Community-directed treatment with ivermectin (CDTI) for onchocerciasis control is targeted to meso and hyperendemic areas in Africa. Below the threshold, communities are considered hypoendemic and, mass treatment is not recommended. As policy begins to shift from control to elimination, the role of hypoendemic areas in maintaining Onchocerca volvulus needs to be re-examined. The study determined whether independent transmission occurs in a hypoendemic area in the North region of Cameroon.
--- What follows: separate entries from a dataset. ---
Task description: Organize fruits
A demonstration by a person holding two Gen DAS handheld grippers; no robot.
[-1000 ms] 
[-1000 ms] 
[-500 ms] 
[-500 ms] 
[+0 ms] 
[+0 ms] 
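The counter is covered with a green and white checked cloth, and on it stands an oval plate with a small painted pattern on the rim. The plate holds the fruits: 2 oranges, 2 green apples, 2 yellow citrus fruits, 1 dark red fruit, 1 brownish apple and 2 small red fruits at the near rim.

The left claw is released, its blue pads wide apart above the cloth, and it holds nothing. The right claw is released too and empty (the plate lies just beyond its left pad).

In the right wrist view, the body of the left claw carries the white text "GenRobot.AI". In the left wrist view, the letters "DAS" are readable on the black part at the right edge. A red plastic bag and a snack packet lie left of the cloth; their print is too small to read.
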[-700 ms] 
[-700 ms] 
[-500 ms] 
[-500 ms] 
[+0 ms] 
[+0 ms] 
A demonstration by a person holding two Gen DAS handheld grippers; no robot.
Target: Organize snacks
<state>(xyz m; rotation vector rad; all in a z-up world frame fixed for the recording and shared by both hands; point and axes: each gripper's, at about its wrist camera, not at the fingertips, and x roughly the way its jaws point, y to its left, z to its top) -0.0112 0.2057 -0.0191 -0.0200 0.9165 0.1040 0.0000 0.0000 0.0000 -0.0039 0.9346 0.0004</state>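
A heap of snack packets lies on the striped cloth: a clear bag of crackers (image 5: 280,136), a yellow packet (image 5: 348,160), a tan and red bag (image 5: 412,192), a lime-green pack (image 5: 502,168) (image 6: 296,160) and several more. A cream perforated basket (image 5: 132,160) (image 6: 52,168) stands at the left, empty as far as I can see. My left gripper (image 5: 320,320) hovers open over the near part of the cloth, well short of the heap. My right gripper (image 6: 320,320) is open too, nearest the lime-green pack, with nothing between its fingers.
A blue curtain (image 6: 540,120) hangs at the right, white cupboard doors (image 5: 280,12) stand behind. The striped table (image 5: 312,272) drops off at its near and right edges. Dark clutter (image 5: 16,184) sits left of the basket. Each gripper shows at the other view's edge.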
Methods 

Ten ‘high risk’ communities along the River Mayo Douka system in Ngong Health District, at least 20 km from the nearest CDTI program were studied. Six hundred and forty-nine adults (over 20 years of age) and 561 children (under 10 years) were examined for nodules and microfilaria. A subsample of 334 adults was examined for onchocercal ocular morbidity. Simulium flies from 4 collection points were captured over 3 months annually for 2 years and dissected for larval stages of O. volvulus. Results 

Nodule and microfilariae (mf) prevalence among adults was 12.20% and 2.91%, and 9.2% and 0.48% among children, respectively. Blindness because of onchocerciasis was insignificant, although low rates of chronic onchocercal ocular disease (<2%) were observed. Four (0.16 percent) of 255 flies collected in 2008 were infected with L3 larval stage, and 1 black fly of 39 collected in 2009 had two L2 larval stage morphologically consistent with O. volvulus. Conclusion 

Ngong is a ‘hypoendemic’ focus with likely low grade indigenous transmission in isolation from meso/hyperendemic areas. Consequently, transmission from hypoendemic areas could contribute to rapid disease recrudescence in the post-treatment phase of adjacent former meso and hyperendemic areas.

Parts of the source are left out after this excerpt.